利上げでも円安になりやすい状況
日本銀行の植田総裁が利上げを発表して外国為替市場は円高方向に大きく振れたものの、じわじわと円安方向に戻されています。金利操作により、外国為替市場は一時的に大きく動きますが、為替レートは市場だけで動いているわけではありません。そこで円安方向になりやすい材料をいくつか整理してみました。
・貿易収支の悪化
こちらは多くの方がご存じのように日本はエネルギー資源を筆頭とした輸入の比率がどんどん増えています。輸入が多くなれば外貨の流出が大きくなります。
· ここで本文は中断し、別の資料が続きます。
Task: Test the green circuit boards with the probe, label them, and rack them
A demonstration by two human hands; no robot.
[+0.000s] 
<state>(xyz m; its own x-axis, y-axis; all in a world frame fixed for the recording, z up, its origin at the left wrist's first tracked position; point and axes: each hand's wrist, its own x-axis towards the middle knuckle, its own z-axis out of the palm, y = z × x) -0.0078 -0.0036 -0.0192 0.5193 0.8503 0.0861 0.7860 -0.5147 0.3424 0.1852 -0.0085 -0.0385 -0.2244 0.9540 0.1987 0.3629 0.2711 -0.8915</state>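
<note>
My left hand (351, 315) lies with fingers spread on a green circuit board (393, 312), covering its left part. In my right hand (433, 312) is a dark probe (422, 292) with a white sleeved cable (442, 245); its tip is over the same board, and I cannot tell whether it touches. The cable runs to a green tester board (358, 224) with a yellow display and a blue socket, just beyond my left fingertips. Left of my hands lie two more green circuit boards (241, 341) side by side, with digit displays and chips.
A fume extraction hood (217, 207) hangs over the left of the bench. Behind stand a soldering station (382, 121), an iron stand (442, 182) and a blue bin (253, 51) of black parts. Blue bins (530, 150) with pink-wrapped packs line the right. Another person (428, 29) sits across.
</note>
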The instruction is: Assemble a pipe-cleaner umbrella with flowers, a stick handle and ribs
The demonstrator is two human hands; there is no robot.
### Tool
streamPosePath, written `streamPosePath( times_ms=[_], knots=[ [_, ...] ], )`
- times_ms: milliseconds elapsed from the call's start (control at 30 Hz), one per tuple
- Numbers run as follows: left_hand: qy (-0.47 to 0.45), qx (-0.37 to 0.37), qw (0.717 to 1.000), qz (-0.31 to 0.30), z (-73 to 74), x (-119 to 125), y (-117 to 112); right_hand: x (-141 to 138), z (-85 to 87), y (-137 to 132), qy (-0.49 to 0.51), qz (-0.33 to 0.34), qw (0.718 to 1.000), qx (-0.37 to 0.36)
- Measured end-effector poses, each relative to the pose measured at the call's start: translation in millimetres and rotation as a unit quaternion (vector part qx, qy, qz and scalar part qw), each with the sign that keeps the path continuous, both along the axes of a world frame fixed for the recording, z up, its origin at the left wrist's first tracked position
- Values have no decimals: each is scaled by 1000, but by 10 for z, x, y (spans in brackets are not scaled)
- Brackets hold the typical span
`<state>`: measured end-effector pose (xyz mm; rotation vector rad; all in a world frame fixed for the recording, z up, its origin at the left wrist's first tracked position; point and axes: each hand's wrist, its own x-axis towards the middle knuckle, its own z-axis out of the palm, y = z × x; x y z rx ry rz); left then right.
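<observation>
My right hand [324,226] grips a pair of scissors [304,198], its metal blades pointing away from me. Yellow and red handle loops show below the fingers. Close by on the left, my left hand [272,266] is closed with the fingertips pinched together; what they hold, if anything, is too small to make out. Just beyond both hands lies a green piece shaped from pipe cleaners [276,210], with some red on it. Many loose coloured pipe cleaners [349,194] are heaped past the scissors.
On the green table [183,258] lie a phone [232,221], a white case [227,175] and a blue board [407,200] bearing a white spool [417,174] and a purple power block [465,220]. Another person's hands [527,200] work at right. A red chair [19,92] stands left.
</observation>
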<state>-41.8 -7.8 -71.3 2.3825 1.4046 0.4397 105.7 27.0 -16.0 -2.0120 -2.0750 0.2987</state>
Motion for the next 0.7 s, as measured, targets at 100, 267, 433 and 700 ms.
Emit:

・米国を中心とした外国株の直接購入や投資信託を通して外国株が多く買われている
新NISAを中心に貯金から投資へという政策に後押しされて、多くの方が外国株や投資信託を通して外国株を購入することで、外貨流出が大きくなっています
・外資系企業の躍進
IT業界はデジタル赤字と言われて、米国企業への依存度が高く、また誰もが知るマクドナルドやスターバックス、ディズニーなどのロイヤリティも大きな支出となっています。
・再保険市場への流出
日本の保険会社はリスク分散のために、引き受けた保険料を外国の再保険市場に一定の割合を出していますが、各社ロットが大きいため、国家単位でみても再保険市場への外貨流出は少なくない数字だと推察できます。
・大企業の海外支店での売上、及び利益が円転されない
これはおそらく最も大きい要因ではないでしょうか。海外支店での売上や利益は帳簿上では円で計上されるが、実際には円転されずに現地で再投資されるケースが多く、キャッシュフロー上では外貨が入って来ず、円が買われない
米国を中心に他国は今後利下げをして景気上昇を促していくことが予想されますが、日本は逆にマイナス金利を解除、利上げへと舵を切りました。上記のような要因により、かつてのような円高の時代が来ることは中々考えにくく、むしろ円安に振れやすい基盤ができてしまっているのではないでしょうか。